Anyway, every BigInteger (the ones that are not returned) will be garbage collected. As for autoboxing, I don't think it's that of a bad thing. You could also make "BigInteger.valueOf(Long.MAX_VALUE))" as a constant. Maybe the compiler or the JVM will do this on its own.
I'm not really sure of how efficient it is, and using only BigInteger might be a good idea (as Spotted did), because I serioulsy doubt it would really improve the rest of your code to use the right size, and it might even be error prone if you try to use these Numbers with each other ... But again, it all depend on what you need. (and yes, using Exception as flow control is a really bad idea, but you can add a try catch on the BigInteger tempNumber = new BigInteger(s); to throw your own exception if s is not a number at all)

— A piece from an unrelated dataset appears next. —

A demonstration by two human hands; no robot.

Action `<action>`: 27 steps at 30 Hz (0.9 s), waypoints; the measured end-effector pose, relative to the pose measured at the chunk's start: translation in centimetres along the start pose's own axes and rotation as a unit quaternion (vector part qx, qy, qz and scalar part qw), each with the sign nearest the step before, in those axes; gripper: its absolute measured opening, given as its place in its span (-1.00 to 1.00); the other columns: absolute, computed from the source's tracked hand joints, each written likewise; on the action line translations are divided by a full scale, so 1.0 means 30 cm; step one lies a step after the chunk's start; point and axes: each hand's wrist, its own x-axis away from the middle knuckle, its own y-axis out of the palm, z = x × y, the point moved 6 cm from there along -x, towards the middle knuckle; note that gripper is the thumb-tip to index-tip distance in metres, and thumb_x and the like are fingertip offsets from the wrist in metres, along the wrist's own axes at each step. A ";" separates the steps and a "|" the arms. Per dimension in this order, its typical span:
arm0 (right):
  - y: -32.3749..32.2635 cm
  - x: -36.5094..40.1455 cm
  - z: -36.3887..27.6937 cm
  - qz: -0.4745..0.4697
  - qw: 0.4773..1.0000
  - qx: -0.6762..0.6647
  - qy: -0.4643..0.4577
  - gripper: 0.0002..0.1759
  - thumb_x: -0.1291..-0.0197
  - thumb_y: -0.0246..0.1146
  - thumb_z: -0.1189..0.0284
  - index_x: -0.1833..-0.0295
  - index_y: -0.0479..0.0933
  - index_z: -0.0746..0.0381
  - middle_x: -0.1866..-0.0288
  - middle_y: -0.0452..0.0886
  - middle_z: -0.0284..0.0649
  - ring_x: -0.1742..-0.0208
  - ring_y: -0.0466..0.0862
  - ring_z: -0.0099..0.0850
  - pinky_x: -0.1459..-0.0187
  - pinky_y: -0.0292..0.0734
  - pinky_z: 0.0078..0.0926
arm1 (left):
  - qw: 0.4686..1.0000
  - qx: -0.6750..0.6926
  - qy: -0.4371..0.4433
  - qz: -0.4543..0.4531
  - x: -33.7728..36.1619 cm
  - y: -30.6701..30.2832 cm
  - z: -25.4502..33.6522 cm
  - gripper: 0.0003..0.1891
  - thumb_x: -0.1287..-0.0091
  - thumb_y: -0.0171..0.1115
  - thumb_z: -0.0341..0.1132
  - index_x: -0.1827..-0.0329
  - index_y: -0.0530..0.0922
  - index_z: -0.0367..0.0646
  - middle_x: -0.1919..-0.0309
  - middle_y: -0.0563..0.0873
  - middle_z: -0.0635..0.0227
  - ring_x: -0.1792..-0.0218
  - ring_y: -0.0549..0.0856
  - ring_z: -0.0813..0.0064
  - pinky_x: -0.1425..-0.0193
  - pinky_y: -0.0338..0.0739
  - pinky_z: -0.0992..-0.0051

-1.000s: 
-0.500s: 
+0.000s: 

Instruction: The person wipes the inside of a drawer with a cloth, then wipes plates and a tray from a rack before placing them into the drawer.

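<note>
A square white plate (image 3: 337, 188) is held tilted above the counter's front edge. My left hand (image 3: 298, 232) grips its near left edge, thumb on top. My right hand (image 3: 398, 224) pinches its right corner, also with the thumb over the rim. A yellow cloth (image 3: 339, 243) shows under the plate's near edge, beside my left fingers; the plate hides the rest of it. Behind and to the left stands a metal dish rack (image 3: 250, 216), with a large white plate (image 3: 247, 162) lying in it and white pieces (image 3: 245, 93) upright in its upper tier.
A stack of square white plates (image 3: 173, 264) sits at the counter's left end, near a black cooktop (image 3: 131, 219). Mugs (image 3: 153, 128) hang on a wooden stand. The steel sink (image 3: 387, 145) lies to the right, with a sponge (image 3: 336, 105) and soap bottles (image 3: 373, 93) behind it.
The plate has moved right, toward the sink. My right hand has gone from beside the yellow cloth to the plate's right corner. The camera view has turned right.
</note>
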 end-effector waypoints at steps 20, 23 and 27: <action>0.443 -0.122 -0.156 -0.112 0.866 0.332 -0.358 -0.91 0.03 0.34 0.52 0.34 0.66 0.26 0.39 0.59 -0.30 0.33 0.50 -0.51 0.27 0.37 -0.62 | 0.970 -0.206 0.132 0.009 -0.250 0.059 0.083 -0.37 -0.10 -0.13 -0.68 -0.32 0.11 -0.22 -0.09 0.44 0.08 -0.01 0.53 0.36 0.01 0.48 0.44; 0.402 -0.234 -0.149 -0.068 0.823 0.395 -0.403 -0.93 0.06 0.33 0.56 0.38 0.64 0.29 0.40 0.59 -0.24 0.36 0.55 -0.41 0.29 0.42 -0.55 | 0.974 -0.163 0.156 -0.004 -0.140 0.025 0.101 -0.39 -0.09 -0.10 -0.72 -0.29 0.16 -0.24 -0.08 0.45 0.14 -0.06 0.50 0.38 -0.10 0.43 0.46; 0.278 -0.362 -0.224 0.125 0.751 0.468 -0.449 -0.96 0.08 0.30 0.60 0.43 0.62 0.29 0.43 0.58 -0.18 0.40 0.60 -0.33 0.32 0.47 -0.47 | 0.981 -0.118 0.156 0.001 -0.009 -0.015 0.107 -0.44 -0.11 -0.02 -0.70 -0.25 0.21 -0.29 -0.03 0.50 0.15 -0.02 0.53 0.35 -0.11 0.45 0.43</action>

For recreational purpose, I have made the solution without using a BigInteger, and only with String parsing (this is still not what I recommand to do, but it was fun :)
public static final String INT_MAX_VALUE = "2147483647";
public static final String LONG_MAX_VALUE = "9223372036854775807";
public static Number stringToMinimalNumberWithoutBigInteger(String numberStr){
//Removing the minus sign to test the value
String s = (numberStr.startsWith("-") ? numberStr.substring(1,numberStr.length()) : numberStr);
if(compareStringNumber(s, LONG_MAX_VALUE) > 0){
return new BigInteger(numberStr);
} else if(compareStringNumber(s, INT_MAX_VALUE) > 0){
return new Long(numberStr);
} else {
return new Integer(numberStr);
}
}
//return postive if a > b, negative if a < b, 0 if equals;
private static int compareStringNumber(String a, String b){
if(a.length() != b.length()){
return a.length() - b.length();
}
for(int i = 0; i < a.length(); i++){
if( a.codePointAt(i) != b.codePointAt(i) ){ //Or charAt()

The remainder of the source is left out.